The path probably has tilda characters where you have minus signs.

Try these commands in a cmd prompt (launch the cmd prompt with elevated admin permissions), to see if you can locate the long path and filename.

CD /D C:\WINDOWS\INSTALL~1\{D1EE0~1\
echo %cd%
dir *CC908*.EXE

The echo command should print the real directory and the dir command should show you the EXE files name.

You can download autoruns.exe from microsoft and in autoruns locate the problem file and disable it, or uninstall it and reinstall it.


----------



## gazbag (Nov 10, 2004)

yes it does have the tilda characters. i have tried using autorun.exe but can not find any thing


----------



## foxidrive (Oct 20, 2012)

The problem is that the short filename may not be anything like the original long filename, so you may not find it in autoruns.

Did you manage to run the commands, and did the echo list the folder, and the dir list the file?
With that information you can google for the offending program, or find it in autoruns.exe


----------



## gazbag (Nov 10, 2004)

not quite sure what to do.


----------



## foxidrive (Oct 20, 2012)

If you are using Vista or Windows 7 or Windows 8, use the search to find CMD and then right click the icon and select the option to use elevated permissions, or admin.

Then a dos prompt window will open.

Type this command and the prompt should change to the new folder. If you get an error then either the path you wrote down was wrong or you don't have permission.

CD /D C:\WINDOWS\INSTALL~1\{D1EE0~1\

If you didn't get an error then type this command and the folder name should appear.

CD

Lastly, type this command and see if a filename appears. Write down the folder name and the filename.

dir *CC908*.EXE

See how you go doing that. The commands are not case sensitive. If you get errors then write down the error messages.


----------



## gazbag (Nov 10, 2004)

the first one says "the system cannot find the path specified" i ran it as administrator
i have checked the path and it is correct


----------



## foxidrive (Oct 20, 2012)

gazbag said:


> the first one says "the system cannot find the path specified" i ran it as administrator
> i have checked the path and it is correct


Ok.

Open a file manager (change the options so it displays hidden folders and files) and look in the c:\Windows folder and locate a folder that starts with "INSTALL"

Then open that folder and find the folder that starts with "{D1EE0"

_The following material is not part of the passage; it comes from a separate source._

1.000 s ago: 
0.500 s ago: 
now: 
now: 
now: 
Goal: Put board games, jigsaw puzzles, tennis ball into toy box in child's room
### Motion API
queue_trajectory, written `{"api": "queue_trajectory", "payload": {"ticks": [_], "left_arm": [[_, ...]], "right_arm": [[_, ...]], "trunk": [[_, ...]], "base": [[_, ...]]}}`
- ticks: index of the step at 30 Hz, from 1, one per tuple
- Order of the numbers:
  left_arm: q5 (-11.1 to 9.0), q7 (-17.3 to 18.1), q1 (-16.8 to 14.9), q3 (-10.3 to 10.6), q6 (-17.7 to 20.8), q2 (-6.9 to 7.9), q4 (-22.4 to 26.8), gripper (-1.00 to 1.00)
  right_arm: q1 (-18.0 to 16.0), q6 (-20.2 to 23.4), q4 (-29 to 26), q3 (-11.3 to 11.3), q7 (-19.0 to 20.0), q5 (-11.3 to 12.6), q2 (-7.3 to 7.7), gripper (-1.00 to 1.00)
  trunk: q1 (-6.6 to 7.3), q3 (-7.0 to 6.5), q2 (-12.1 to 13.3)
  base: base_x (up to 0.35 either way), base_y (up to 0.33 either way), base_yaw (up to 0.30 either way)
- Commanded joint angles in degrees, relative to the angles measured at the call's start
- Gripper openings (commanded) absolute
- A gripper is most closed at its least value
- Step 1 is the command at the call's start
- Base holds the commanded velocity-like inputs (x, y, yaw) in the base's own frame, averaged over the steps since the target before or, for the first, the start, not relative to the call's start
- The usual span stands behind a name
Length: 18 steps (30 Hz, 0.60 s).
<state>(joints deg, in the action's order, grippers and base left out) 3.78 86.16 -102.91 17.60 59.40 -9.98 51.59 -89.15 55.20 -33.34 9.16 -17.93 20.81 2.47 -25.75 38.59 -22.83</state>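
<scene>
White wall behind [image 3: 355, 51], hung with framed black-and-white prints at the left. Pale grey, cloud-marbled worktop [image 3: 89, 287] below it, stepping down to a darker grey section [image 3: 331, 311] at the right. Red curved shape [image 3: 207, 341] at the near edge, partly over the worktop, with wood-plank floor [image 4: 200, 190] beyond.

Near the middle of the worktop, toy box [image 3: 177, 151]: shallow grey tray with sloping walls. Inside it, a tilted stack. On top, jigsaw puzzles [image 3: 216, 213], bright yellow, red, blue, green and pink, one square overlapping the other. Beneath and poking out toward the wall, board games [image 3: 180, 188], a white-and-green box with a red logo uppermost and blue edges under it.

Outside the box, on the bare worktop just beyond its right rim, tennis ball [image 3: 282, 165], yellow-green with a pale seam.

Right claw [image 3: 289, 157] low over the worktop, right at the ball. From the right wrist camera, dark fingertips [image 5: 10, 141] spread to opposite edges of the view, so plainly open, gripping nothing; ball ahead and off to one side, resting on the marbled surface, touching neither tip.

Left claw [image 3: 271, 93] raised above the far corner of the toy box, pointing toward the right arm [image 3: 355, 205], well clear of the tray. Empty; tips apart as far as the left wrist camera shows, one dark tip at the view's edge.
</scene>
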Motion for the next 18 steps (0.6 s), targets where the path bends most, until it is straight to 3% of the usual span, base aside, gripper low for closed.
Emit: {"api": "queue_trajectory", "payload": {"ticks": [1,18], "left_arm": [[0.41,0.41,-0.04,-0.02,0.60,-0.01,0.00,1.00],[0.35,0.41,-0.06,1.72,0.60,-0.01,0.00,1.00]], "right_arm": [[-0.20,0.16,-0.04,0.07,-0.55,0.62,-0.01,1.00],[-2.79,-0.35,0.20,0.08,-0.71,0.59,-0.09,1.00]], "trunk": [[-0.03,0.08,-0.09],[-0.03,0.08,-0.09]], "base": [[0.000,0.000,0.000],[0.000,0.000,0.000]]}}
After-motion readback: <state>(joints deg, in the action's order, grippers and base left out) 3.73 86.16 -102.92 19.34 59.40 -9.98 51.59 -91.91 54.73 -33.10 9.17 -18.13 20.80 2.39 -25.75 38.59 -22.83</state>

See what EXE files are inside the second folder.


----------



## gazbag (Nov 10, 2004)

sorry i dont know how to open file manager


----------



## Squashman (Apr 4, 2003)

gazbag said:


> sorry i dont know how to open file manager


Windows Explorer


----------



## foxidrive (Oct 20, 2012)

Squashman said:


> Use Windows Explorer


Thanks Squashman.


----------



## Squashman (Apr 4, 2003)

foxidrive said:


> Thanks Squashman.


And you are showing you age.


----------



## gazbag (Nov 10, 2004)

i can not find the c:\Windows folder


----------



## foxidrive (Oct 20, 2012)

What have you done to try and find it? It's not a hidden folder so Windows Explorer can see it.


----------



## gazbag (Nov 10, 2004)

i opened windows explorer and clicked on C:


----------



## foxidrive (Oct 20, 2012)

edited


----------